Our children are 15 yr old (my step daughter), 3 yr old (our biological daughter), 2 more 3 yr olds (our foster babies), and a 2 month old (we plan to adopt). We also plan to have 1 more bio baby and adopt one more.

 

Last year, I had the opportunity to travel out of the country for work. During that time, I discovered how much I miss being me. Just me. I had forgotten what it was like to not depend on someone, to run my life the way I like it. I'm a bit (I'm underestimating here) of a control freak and having to be with someone really stresses me out. And before any assumptions take place, no I did not meet somebody else, nor did I have an affair. Just what feels like an enlightenment.

 

When I came home I explained to my partner that I wanted more out of life. Soon after that (btw, he pretends like that convo never took place) we had a HUGE argument over a settlement that took place between his ex and him.

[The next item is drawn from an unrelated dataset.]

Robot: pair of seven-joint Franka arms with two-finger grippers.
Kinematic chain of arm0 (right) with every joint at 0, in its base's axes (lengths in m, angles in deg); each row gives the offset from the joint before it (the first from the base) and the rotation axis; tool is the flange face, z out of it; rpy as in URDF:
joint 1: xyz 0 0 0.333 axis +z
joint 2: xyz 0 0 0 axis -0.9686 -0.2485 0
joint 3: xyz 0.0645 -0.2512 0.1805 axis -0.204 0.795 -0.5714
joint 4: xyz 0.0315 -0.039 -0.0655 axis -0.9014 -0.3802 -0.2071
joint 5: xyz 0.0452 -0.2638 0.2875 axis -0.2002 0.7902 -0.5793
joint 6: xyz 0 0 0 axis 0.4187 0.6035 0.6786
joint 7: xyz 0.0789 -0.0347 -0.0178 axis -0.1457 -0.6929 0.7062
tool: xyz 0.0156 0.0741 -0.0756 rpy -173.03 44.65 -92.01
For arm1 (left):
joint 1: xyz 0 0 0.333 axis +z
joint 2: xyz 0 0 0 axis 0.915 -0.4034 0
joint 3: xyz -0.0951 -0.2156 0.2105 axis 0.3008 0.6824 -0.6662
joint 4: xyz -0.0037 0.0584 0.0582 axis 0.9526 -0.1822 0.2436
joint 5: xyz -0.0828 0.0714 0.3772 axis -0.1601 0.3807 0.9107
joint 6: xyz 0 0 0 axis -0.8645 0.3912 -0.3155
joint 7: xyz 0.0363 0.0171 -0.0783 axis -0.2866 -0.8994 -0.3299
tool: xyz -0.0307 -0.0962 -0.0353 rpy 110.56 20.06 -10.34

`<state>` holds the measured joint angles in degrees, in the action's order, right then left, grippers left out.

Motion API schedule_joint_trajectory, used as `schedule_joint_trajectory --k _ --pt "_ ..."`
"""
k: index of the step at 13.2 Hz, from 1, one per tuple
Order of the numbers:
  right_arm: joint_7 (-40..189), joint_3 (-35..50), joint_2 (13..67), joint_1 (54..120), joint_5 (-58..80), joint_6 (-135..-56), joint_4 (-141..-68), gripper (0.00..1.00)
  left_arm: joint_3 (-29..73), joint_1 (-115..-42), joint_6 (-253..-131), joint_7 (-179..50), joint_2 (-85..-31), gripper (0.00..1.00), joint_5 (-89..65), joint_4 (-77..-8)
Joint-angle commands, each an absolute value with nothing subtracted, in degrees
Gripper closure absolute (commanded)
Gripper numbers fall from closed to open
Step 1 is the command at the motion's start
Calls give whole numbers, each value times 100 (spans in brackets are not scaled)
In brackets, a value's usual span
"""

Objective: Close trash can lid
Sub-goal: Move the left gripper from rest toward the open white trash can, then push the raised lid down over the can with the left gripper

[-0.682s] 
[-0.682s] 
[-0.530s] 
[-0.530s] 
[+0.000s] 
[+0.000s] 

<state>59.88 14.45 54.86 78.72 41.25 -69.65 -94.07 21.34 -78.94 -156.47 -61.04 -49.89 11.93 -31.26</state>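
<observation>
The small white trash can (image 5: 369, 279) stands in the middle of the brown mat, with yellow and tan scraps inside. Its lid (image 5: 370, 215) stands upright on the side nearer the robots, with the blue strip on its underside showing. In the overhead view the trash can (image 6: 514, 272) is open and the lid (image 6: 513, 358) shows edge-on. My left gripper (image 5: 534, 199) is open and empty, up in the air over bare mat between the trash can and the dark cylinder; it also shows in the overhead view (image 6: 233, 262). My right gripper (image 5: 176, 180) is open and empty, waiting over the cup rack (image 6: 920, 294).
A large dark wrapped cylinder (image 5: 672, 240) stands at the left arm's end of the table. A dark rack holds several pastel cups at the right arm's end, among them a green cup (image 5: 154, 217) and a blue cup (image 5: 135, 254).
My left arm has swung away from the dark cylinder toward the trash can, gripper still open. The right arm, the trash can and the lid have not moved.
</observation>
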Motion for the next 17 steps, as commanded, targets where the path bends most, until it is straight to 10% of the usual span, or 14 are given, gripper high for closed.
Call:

I told him, I no longer wanted anything to do with him or his daughter, and that I would gift him whatever amount of money he needed to leave my house. I continued with, how I need a man who has ambition, goals, desires more out of life. Not one who's just along for the ride. I have a full time job of which i am climbing the corporate ladder, I am a full time singer in a band (we are booked every weekend and some weekdays this year), I was the one that wanted to foster/adopt and take the most care of the children, and I help my grandparents and mother out with their family owned businesses. Not to mention, I just started a non-profit for children in foster care. I need someone that will be my partner and has that same drive, not a "yes" man, but a man that can hold his own weight.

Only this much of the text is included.